Mayor Miguel Pulido and the council ordered Williams, the soccer group and the city league to work out a compromise.
Juan Sanchez, a Santa Ana schoolteacher and spokesman for the older league, said players fear they will have trouble finding a field once association teams begin using the Centennial complex.
"There aren't any fields available," Sanchez said. "We won't have a place to play."
Association President Frank Ramirez, though, said his group has chafed over the other league's exclusive agreement.
"They want to play at Centennial all the time, but they're not the only league in the city," Ramirez said. "Why should they be the only ones allowed there [on Saturday], when the city doesn't have enough fields?"
Larry Chavez, the park and recreation department's liaison to the association and the city league, said such disputes have increased pressure on the crowded city to develop new fields.
"We've taken to converting open space owned by the city to makeshift soccer fields," Chavez said.
At Bomo Koral Park, at the city's south end, this has resulted in complaints from nearby residents, he said.
"We've gotten a lot of angry phone calls, but when we explain to them that this helps keep our young people out of trouble, most people understand," said Chavez. "Everyone recognizes that soccer has helped make our city a safer place to live."
Heavy use of the existing fields also has taxed the playing surfaces, leading to frequent maintenance.
"We have to close fields to reseed, and this always causes problems," Chavez said. "The solution is to have soccer follow a season, so we can use the off-season to reseed. But that's almost impossible, because everyone wants to play year-round."
City officials are seeking state funding to lay artificial turf at the Centennial complex and to increase the number of fields to eight.

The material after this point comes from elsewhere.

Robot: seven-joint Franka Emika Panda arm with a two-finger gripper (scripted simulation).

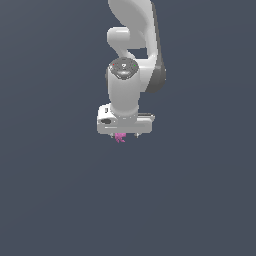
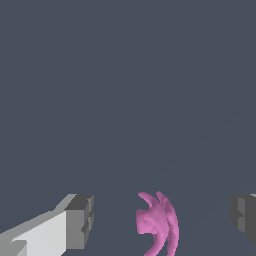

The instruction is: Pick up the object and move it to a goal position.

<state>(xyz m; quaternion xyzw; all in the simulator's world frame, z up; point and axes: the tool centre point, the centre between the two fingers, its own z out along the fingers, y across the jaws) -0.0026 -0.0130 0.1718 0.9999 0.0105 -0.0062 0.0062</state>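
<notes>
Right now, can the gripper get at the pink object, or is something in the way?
Probably yes. The gripper is open, and the pink object sits in the gap between its fingers, touching neither. Nothing else shows near it.

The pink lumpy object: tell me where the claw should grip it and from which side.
Grip the pink object across its thicker central body, not the thin curved lobes, which could slip out. Come straight down from above: the claw is open with a finger on each side and gaps on both sides. Closing there should pinch the middle, though contact depth is unclear.
</notes>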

"We're going to recommend to the council that they approve $2 million for the project," said Williams. "That will solve some of our problems, because the fields can be used seven days a week and at night with improved lighting."
Some adult teams and teams from Santa Ana Youth Soccer United are forced to play on fields in other cities. Ignacio Rivera, president of the group--composed of 10 leagues--said the youth teams are allowed to play at local schools and schools in other cities for free.
Chavez said city officials hope to reach an agreement with the Santa Ana Unified School District for the use of additional fields for both adult and youth teams.
"If that happens, it will be a big help," said association President Ramirez. "There are enough school fields available to accommodate all adult and youth teams."
Rivera, who has been involved with youth soccer for 12 years, said league officials also are seeking more sponsors for the youth leagues.
"Our kids come from immigrant families who don't have a lot of money," Rivera said. "Our registration fee is only $5, and that covers insurance. But the kids also have to bring money to each game to pay the referees and to stripe the field. Many of them can barely afford to buy cleats."
Adult teams also pay referees and hourly fees to use the field. To defray costs, some leagues charge $3 admission to games played on Sunday at Centennial Park.
Williams said that he does not like the idea of charging admission, but the practice is permitted under the agreement between the city and leagues.
"There's not too much of that happening, but I understand that they're trying to recover their costs," Williams said. "The leagues bring in well-known teams from Mexico to play against local teams, and they have to pay the Mexican team's expenses."
The city charges up to $120 per hour to use fields for night games, he said. Daytime fees range from $20 to $50 per hour.
"That can add up for the leagues," Williams said. "The city takes a percentage of the gate whenever admission is charged, but there have been times when I've had to forgive the city's share or forgive some of the fees to help them out. The bottom line is . . . benefits to our citizens have made this a better place to live."